You are using your dominant hand to assess the amount of meat and fat on and around the backbone in the loin area immediately behind the last rib.

  • Your hands should be working hard with your index finger running parallel to the last rib, your thumb rolling over the top of the spine and your fingertips pressing into the ends of the short ribs.
  • If you can get your fingertips in between the short ribs at all, then she will not be a condition score 3 (she will be less than a 3).
  • To be classed as a score 4 (or greater) your thumb must not drop downwards off the top of the spine.
  • This gives you a clear line in the sand for a BCS 3 ewe (no divet between the short ribs, but a slight drop off the top of the spine) so now you can rule out those who achieve this and above and draft out the rest.

Body Condition is scored on a 1-5 scale, with the aim being to have every ewe at BCS 3, every day of the year. The particulars over whether a ewe is a 2.2 or a 2.5 is not important, the importance is recognizing whether or not she is below or above a BCS 3 – so don’t sweat the small stuff, is she good enough? Or does she need a few pies?!

As a practical management tool you can use this system without recording to draft lights out; up the race hands go on ALL the ewes and those below BCS 3 are marked, drafted and managed as a separate mob with preferential feeding. This can be done at multiple times throughout the year.

However, if you are interested in more, there are programmes available like StockCare, which use recorded body condition scoring of ewes at key times in the year as a measure to track performance, identify opportunities and plan ahead for the upcoming season to increase productivity on farm.

Importance of BCS 3 by mating

The importance of body condition score pre-mating cannot be underestimated, your biggest scanning percentage lift will come from reducing the number of ewes below condition score 3 at mating and then feeding all the ewes on a gentle rising plane of nutrition throughout mating.

Why is this so?

Studies have shown that improving ewe BCS at pre-mating has a positive effect on multiple factors which impact the scanning percentage of the flock including the individual ewe’s ovulation rate, conception rate and embryo survival. The biggest impacts are seen lifting the lighter ewes(below BCS 3) to a BCS 3, compared with lifting the condition of already BCS 3 ewes.

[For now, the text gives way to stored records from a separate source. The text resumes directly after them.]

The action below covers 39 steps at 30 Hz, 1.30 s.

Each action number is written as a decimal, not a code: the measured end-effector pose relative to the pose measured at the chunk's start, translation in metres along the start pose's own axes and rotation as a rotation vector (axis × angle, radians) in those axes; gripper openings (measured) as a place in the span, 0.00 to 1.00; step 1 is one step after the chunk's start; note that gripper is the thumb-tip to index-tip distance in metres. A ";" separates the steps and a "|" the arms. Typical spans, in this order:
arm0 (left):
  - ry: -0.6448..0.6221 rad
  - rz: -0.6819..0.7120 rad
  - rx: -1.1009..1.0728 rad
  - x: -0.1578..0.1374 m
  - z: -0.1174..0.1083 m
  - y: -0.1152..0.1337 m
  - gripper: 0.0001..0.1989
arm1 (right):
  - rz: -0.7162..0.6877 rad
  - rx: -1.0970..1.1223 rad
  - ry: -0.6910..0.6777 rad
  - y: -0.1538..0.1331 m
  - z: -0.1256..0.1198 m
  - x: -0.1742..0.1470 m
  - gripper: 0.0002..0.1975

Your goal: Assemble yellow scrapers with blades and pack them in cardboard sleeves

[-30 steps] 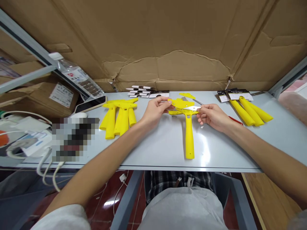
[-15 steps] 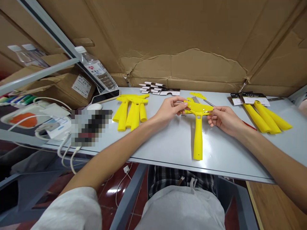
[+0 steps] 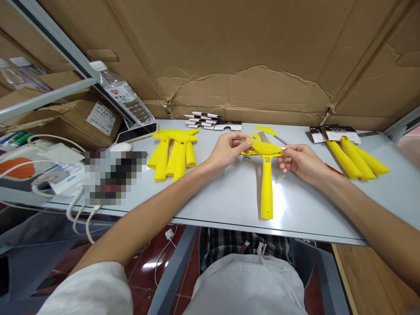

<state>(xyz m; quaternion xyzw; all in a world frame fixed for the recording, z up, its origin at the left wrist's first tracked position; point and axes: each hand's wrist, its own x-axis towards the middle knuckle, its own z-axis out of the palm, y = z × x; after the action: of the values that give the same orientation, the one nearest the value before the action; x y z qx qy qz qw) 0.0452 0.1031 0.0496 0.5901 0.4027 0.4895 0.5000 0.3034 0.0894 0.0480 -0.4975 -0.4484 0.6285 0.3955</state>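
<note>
Between my hands is a yellow T-shaped scraper (image 3: 267, 183), its handle pointing toward me over the table. My left hand (image 3: 227, 151) is closed, thumb and fingers pinching the left end of the yellow top plate (image 3: 262, 146) on its head. At the head's right end, my right hand (image 3: 300, 161) is closed in a pinch, with its other fingers curled; the fingertips hide the exact grip. Just behind the head lie a metal blade (image 3: 263, 136), a loose yellow plate (image 3: 266, 130) and a thin metal rod (image 3: 280, 140).
Several yellow scrapers (image 3: 179, 157) lie at left, and more with card sleeves (image 3: 357, 159) at right. Folded cards (image 3: 226, 125) sit at the back. A phone (image 3: 137, 133), water bottle (image 3: 126, 96) and white cables (image 3: 74, 210) are at left. Cardboard (image 3: 243, 52) walls the back.
The top plate now looks tilted over the scraper's head, where it looked flatter before. Both hands keep their pinches. The whole view has shifted slightly.
</note>
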 end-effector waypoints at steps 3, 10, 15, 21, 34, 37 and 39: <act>0.001 0.063 0.048 -0.001 0.002 -0.001 0.12 | 0.012 0.006 -0.002 -0.001 0.001 0.000 0.17; 0.073 0.124 0.129 -0.004 0.004 0.001 0.10 | 0.000 0.012 -0.022 -0.001 0.002 -0.002 0.15; 0.079 -0.008 0.014 -0.002 0.003 -0.003 0.15 | -0.001 0.017 -0.037 -0.001 0.002 -0.003 0.16; 0.067 -0.092 -0.079 -0.003 0.004 -0.007 0.17 | -0.008 0.016 -0.039 -0.001 0.003 -0.003 0.15; 0.018 -0.230 -0.212 -0.008 0.009 -0.002 0.14 | -0.006 0.029 -0.054 -0.002 0.004 -0.004 0.16; 0.021 -0.236 -0.213 -0.008 0.010 0.000 0.14 | 0.001 0.026 -0.053 -0.002 0.004 -0.004 0.16; 0.025 -0.235 -0.213 -0.008 0.010 0.001 0.13 | 0.002 0.024 -0.053 -0.001 0.004 -0.004 0.17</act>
<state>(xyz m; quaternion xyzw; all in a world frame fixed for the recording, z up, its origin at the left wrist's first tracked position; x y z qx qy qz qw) 0.0532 0.0936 0.0493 0.4767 0.4209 0.4749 0.6083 0.3000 0.0855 0.0508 -0.4763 -0.4506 0.6474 0.3887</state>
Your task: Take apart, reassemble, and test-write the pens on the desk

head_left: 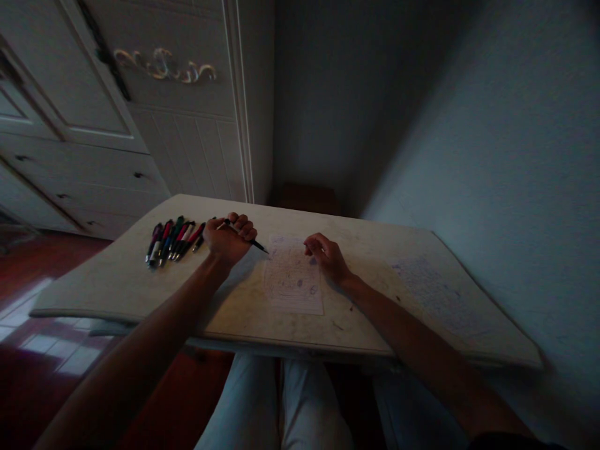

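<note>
A dark pen (259,245) is held in my left hand (229,239), with the fingers curled around it and the palm turned up. Its tip points right, over the upper left edge of a sheet of paper (295,303) covered in handwriting and scribbles. My right hand (329,257) rests by the sheet's upper right edge. Its fingers are curled in and pressed together; anything between them is too small or hidden to make out. Left of my left hand lies a group of several pens (171,240) in mixed colours, side by side on the table (234,315).
A second written sheet (435,290) lies to the right on the table. A white cabinet (197,144) stands behind on the left, and a pale wall (506,156) borders the right side. Small dark specks dot the tabletop near my right forearm.
</note>
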A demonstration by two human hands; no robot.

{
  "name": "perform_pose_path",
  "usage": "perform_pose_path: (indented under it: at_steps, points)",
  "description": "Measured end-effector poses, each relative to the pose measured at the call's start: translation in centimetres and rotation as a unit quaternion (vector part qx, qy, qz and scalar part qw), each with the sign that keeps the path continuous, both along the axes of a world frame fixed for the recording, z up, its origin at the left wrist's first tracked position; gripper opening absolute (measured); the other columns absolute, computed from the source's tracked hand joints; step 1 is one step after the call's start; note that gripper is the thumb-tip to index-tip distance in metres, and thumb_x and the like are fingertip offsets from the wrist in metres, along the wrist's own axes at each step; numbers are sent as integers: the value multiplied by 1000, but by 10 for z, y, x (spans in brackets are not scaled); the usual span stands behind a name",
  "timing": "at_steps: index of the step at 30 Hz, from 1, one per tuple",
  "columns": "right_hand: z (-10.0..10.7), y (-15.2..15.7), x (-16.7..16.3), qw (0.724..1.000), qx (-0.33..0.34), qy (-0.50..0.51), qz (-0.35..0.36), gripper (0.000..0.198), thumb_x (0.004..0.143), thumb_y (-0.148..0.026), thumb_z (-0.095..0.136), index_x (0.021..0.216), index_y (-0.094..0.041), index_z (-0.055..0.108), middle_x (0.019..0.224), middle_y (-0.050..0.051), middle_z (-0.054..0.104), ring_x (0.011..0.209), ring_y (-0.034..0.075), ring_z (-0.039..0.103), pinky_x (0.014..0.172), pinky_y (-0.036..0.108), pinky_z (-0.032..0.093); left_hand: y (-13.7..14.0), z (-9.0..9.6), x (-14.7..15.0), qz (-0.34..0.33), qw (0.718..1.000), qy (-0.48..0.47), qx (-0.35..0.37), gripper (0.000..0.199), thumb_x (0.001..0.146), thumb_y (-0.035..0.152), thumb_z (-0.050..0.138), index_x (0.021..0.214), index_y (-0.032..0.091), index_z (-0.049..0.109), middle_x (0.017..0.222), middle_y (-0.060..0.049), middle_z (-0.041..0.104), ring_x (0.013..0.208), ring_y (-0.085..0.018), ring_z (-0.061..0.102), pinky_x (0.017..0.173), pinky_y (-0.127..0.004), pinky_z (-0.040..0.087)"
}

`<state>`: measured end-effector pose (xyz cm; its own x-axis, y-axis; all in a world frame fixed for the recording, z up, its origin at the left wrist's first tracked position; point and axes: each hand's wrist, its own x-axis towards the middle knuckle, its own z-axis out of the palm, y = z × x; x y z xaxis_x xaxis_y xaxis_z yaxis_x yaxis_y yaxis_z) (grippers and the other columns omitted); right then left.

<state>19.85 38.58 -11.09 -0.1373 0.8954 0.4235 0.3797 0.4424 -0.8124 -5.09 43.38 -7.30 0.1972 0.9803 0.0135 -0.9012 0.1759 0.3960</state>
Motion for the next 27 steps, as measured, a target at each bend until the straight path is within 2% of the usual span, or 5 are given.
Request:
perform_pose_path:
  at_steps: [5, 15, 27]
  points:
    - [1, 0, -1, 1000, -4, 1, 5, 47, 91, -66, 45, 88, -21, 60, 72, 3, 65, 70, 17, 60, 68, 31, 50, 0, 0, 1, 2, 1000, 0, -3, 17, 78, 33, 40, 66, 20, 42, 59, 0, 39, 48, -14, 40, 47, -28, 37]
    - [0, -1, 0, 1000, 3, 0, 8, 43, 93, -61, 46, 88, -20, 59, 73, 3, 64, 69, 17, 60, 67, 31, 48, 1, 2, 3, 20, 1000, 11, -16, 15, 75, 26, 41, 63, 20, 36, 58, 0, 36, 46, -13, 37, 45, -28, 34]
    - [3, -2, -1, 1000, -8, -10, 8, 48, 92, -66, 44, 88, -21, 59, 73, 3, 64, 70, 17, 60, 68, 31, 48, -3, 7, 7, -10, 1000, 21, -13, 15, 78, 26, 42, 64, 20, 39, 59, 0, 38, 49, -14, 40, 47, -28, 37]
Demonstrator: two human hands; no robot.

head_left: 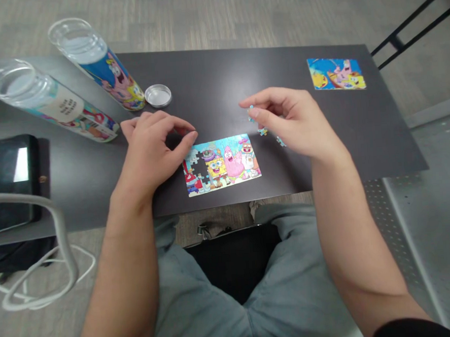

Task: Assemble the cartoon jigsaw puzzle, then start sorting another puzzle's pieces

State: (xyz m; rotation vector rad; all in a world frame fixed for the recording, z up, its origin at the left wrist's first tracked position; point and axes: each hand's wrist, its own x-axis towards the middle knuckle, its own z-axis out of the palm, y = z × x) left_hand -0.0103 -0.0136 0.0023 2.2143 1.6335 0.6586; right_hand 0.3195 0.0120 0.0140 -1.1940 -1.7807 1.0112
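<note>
A jigsaw puzzle (pixel 234 163) with cartoon figures lies on the dark table, with a gap in its left part where the tabletop shows through. My left hand (pixel 153 147) rests at the puzzle's upper left corner, fingers curved, thumb and forefinger slightly apart, holding nothing that I can see. To the right of the puzzle, my right hand (pixel 293 121) is raised over the table and pinches a small light blue puzzle piece (pixel 251 113) at the thumb tip. Below that hand lie two loose pieces, one yellowish (pixel 263 131) and one blue (pixel 281 141), partly near its shadow.
Two clear cartoon-printed tubes (pixel 118 81) (pixel 79 114) stand at the left, a round metal lid (pixel 158 96) beside them. A cartoon picture card (pixel 337 74) lies at the far right. A black tablet-like device (pixel 8 181) and white cable (pixel 64 244) occupy the left edge.
</note>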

As mentioned above it is important that to allow this benefit to be expressed we need all ewes to be on a positive weight gain during mating, so it is crucial we have conserved some feed for this, this is why strategic feeding pre-mating to ewes in which we will see the best response will ensure improved efficiency on farm. Just remember, no matter how tough the external farming, political and human health environment gets, Keep Calm and Carry on Condition Scoring.